— What this task involves —
Produce an exact copy of all records below.
BEGIN
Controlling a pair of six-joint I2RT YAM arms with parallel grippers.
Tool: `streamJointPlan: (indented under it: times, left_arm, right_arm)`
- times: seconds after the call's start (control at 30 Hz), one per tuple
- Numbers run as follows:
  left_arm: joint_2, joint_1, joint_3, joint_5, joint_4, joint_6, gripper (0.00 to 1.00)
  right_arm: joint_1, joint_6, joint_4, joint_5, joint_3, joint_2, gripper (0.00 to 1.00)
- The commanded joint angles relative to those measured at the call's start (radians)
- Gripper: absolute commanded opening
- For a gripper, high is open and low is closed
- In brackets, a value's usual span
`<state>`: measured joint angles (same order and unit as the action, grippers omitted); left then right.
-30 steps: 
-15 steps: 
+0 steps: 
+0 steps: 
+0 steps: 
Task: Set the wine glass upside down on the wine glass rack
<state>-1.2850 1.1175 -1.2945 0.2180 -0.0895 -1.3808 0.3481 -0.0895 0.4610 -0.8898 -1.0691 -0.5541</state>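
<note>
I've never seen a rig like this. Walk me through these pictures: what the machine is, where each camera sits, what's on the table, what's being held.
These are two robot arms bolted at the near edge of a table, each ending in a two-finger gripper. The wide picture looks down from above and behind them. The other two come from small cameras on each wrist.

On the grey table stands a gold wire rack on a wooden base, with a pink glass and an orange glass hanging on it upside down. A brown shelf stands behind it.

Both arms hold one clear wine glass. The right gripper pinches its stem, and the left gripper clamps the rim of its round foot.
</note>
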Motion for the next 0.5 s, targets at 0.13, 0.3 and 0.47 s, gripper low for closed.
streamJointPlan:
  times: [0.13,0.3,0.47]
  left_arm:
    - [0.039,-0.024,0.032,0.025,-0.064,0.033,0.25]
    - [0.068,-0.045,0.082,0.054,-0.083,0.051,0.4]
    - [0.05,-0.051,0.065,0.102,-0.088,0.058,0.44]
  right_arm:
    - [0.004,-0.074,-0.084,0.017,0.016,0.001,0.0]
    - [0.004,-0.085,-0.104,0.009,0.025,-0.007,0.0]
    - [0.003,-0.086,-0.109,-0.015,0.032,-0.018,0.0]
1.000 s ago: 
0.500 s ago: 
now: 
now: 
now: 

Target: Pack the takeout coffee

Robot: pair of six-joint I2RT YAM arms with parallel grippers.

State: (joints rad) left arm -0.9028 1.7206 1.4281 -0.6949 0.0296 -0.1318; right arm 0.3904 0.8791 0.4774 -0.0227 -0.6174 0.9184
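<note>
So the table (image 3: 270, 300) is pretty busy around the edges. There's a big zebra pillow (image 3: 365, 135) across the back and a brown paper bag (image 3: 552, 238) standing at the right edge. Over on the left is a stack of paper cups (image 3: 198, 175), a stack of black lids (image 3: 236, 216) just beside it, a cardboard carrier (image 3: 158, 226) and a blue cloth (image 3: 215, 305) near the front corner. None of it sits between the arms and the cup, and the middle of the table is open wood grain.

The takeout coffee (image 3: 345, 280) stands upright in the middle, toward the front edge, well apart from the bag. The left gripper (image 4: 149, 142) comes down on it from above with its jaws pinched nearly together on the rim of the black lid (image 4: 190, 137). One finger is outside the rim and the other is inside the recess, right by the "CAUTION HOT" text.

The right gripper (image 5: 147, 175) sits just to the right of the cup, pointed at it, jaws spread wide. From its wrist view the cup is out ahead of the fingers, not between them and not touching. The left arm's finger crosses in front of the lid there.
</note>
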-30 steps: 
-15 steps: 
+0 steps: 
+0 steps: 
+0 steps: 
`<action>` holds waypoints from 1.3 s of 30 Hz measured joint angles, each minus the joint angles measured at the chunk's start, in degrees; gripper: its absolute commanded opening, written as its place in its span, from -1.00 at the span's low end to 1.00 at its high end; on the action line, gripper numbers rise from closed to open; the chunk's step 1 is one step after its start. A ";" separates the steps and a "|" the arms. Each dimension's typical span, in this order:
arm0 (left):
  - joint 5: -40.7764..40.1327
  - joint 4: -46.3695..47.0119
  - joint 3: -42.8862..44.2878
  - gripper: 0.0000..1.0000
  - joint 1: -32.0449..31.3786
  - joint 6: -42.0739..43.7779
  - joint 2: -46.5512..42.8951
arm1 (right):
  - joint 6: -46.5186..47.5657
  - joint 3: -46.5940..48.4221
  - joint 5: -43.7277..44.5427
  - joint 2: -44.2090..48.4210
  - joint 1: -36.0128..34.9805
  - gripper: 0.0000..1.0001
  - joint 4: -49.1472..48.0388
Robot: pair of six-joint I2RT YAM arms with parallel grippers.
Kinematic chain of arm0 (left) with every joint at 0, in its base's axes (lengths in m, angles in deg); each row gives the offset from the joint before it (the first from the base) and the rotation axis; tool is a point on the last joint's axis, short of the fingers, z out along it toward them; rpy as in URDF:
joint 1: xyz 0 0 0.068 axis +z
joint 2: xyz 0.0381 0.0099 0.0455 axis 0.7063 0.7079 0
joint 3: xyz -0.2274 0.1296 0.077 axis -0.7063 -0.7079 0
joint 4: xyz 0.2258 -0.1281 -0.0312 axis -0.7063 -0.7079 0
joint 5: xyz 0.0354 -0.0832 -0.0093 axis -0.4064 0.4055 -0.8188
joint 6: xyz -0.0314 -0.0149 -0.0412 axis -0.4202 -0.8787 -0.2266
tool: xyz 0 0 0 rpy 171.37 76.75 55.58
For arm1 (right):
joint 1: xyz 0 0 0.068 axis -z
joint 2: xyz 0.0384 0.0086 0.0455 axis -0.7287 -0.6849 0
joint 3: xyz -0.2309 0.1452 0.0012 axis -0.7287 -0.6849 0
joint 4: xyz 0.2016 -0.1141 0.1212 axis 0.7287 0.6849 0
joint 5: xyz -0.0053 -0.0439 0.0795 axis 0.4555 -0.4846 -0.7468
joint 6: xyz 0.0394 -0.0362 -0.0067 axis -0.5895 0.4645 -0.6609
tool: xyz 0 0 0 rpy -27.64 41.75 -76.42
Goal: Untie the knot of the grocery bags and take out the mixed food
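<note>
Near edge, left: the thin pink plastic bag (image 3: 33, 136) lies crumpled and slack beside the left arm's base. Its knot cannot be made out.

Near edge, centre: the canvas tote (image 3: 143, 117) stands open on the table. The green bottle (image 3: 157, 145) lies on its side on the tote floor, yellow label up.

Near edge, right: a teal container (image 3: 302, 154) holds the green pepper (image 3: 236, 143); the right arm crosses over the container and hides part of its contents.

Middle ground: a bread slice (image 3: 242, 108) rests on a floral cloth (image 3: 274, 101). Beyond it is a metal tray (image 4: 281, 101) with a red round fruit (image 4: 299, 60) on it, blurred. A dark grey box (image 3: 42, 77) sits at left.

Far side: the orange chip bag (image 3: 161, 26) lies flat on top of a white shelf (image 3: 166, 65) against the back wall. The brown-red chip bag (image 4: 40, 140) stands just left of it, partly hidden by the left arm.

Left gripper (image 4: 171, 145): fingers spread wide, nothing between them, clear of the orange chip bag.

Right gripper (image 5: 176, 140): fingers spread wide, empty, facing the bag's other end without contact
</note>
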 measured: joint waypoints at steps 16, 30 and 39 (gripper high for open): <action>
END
— Response —
Controlling a pair of six-joint I2RT YAM arms with parallel grippers.
Tool: `streamJointPlan: (indented under it: times, left_arm, right_arm)`
- times: seconds after the call's start (control at 30 Hz), one per tuple
- Numbers run as follows:
  left_arm: joint_2, joint_1, joint_3, joint_5, joint_4, joint_6, gripper (0.00 to 1.00)
  right_arm: joint_1, joint_6, joint_4, joint_5, joint_3, joint_2, gripper (0.00 to 1.00)
- The commanded joint angles relative to those measured at the call's start (radians)
- Gripper: absolute commanded opening
- For a gripper, high is open and low is closed
- In brackets, a value's usual span
`<state>`: measured joint angles (same order and unit as the action, grippers omitted); left then right.
-30 steps: 
-15 steps: 
+0 steps: 
+0 steps: 
+0 steps: 
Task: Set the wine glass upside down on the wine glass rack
<state>-1.2850 1.1175 -1.2945 0.2180 -0.0895 -1.3808 0.3481 -0.0895 0.4610 -0.8898 -1.0691 -0.5541</state>
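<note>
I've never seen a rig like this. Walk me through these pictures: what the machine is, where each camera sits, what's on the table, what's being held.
These are two robot arms bolted at the near edge of a table, each ending in a two-finger gripper. The wide picture looks down from above and behind them. The other two come from small cameras on each wrist.

On the grey table stands a gold wire rack on a wooden base, with a pink glass and an orange glass hanging on it upside down. A brown shelf stands behind it.

Both arms hold one clear wine glass. The right gripper pinches its stem, and the left gripper clamps the rim of its round foot.
</note>
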Motion for the next 0.5 s, targets at 0.13, 0.3 and 0.47 s, gripper low for closed.
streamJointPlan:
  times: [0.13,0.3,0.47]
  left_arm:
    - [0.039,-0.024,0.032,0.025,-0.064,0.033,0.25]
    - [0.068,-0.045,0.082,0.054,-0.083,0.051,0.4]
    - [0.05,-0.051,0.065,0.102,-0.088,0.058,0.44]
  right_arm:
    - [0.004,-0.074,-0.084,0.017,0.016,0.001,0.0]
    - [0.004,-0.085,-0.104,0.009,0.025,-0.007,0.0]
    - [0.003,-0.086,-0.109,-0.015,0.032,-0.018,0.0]
1.000 s ago: 
0.500 s ago: 
now: 
now: 
now: 

Target: Pack the takeout coffee

Robot: pair of six-joint I2RT YAM arms with parallel grippers.

State: (joints rad) left arm -0.9028 1.7206 1.4281 -0.6949 0.0296 -0.1318; right arm 0.3904 0.8791 0.4774 -0.0227 -0.6174 0.9184
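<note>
So the table (image 3: 270, 300) is pretty busy around the edges. There's a big zebra pillow (image 3: 365, 135) across the back and a brown paper bag (image 3: 552, 238) standing at the right edge. Over on the left is a stack of paper cups (image 3: 198, 175), a stack of black lids (image 3: 236, 216) just beside it, a cardboard carrier (image 3: 158, 226) and a blue cloth (image 3: 215, 305) near the front corner. None of it sits between the arms and the cup, and the middle of the table is open wood grain.

The takeout coffee (image 3: 345, 280) stands upright in the middle, toward the front edge, well apart from the bag. The left gripper (image 4: 149, 142) comes down on it from above with its jaws pinched nearly together on the rim of the black lid (image 4: 190, 137). One finger is outside the rim and the other is inside the recess, right by the "CAUTION HOT" text.

The right gripper (image 5: 147, 175) sits just to the right of the cup, pointed at it, jaws spread wide. From its wrist view the cup is out ahead of the fingers, not between them and not touching. The left arm's finger crosses in front of the lid there.
</note>
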-30 steps: 
-15 steps: 
+0 steps: 
+0 steps: 
+0 steps: 
`<action>` holds waypoints from 1.3 s of 30 Hz measured joint angles, each minus the joint angles measured at the chunk's start, in degrees; gripper: its absolute commanded opening, written as its place in its span, from -1.00 at the span's low end to 1.00 at its high end; on the action line, gripper numbers rise from closed to open; the chunk's step 1 is one step after its start. A ";" separates the steps and a "|" the arms. Each dimension's typical span, in this order:
arm0 (left):
  - joint 5: -40.7764..40.1327
  - joint 4: -46.3695..47.0119
  - joint 3: -42.8862..44.2878
  - gripper: 0.0000..1.0000
  - joint 1: -32.0449..31.3786
  - joint 6: -42.0739..43.7779
  - joint 2: -46.5512..42.8951
arm1 (right):
  - joint 6: -46.5186..47.5657
  - joint 3: -46.5940..48.4221
  - joint 5: -43.7277..44.5427
  - joint 2: -44.2090..48.4210
  - joint 1: -36.0128..34.9805
  - gripper: 0.0000..1.0001
  - joint 4: -49.1472..48.0388
Robot: pair of six-joint I2RT YAM arms with parallel grippers.
Kinematic chain of arm0 (left) with every joint at 0, in its base's axes (lengths in m, angles in deg); each row gives the offset from the joint before it (the first from the base) and the rotation axis; tool is a point on the last joint's axis, short of the fingers, z out along it toward them; rpy as in URDF:
joint 1: xyz 0 0 0.068 axis +z
joint 2: xyz 0.0381 0.0099 0.0455 axis 0.7063 0.7079 0
joint 3: xyz -0.2274 0.1296 0.077 axis -0.7063 -0.7079 0
joint 4: xyz 0.2258 -0.1281 -0.0312 axis -0.7063 -0.7079 0
joint 5: xyz 0.0354 -0.0832 -0.0093 axis -0.4064 0.4055 -0.8188
joint 6: xyz -0.0314 -0.0149 -0.0412 axis -0.4202 -0.8787 -0.2266
tool: xyz 0 0 0 rpy 171.37 76.75 55.58
For arm1 (right):
joint 1: xyz 0 0 0.068 axis -z
joint 2: xyz 0.0384 0.0086 0.0455 axis -0.7287 -0.6849 0
joint 3: xyz -0.2309 0.1452 0.0012 axis -0.7287 -0.6849 0
joint 4: xyz 0.2016 -0.1141 0.1212 axis 0.7287 0.6849 0
joint 5: xyz -0.0053 -0.0439 0.0795 axis 0.4555 -0.4846 -0.7468
joint 6: xyz 0.0394 -0.0362 -0.0067 axis -0.5895 0.4645 -0.6609
tool: xyz 0 0 0 rpy -27.64 41.75 -76.42
Goal: Untie the knot of the grocery bags and take out the mixed food
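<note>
Near edge, left: the thin pink plastic bag (image 3: 33, 136) lies crumpled and slack beside the left arm's base. Its knot cannot be made out.

Near edge, centre: the canvas tote (image 3: 143, 117) stands open on the table. The green bottle (image 3: 157, 145) lies on its side on the tote floor, yellow label up.

Near edge, right: a teal container (image 3: 302, 154) holds the green pepper (image 3: 236, 143); the right arm crosses over the container and hides part of its contents.

Middle ground: a bread slice (image 3: 242, 108) rests on a floral cloth (image 3: 274, 101). Beyond it is a metal tray (image 4: 281, 101) with a red round fruit (image 4: 299, 60) on it, blurred. A dark grey box (image 3: 42, 77) sits at left.

Far side: the orange chip bag (image 3: 161, 26) lies flat on top of a white shelf (image 3: 166, 65) against the back wall. The brown-red chip bag (image 4: 40, 140) stands just left of it, partly hidden by the left arm.

Left gripper (image 4: 171, 145): fingers spread wide, nothing between them, clear of the orange chip bag.

Right gripper (image 5: 176, 140): fingers spread wide, empty, facing the bag's other end without contact
</note>
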 measured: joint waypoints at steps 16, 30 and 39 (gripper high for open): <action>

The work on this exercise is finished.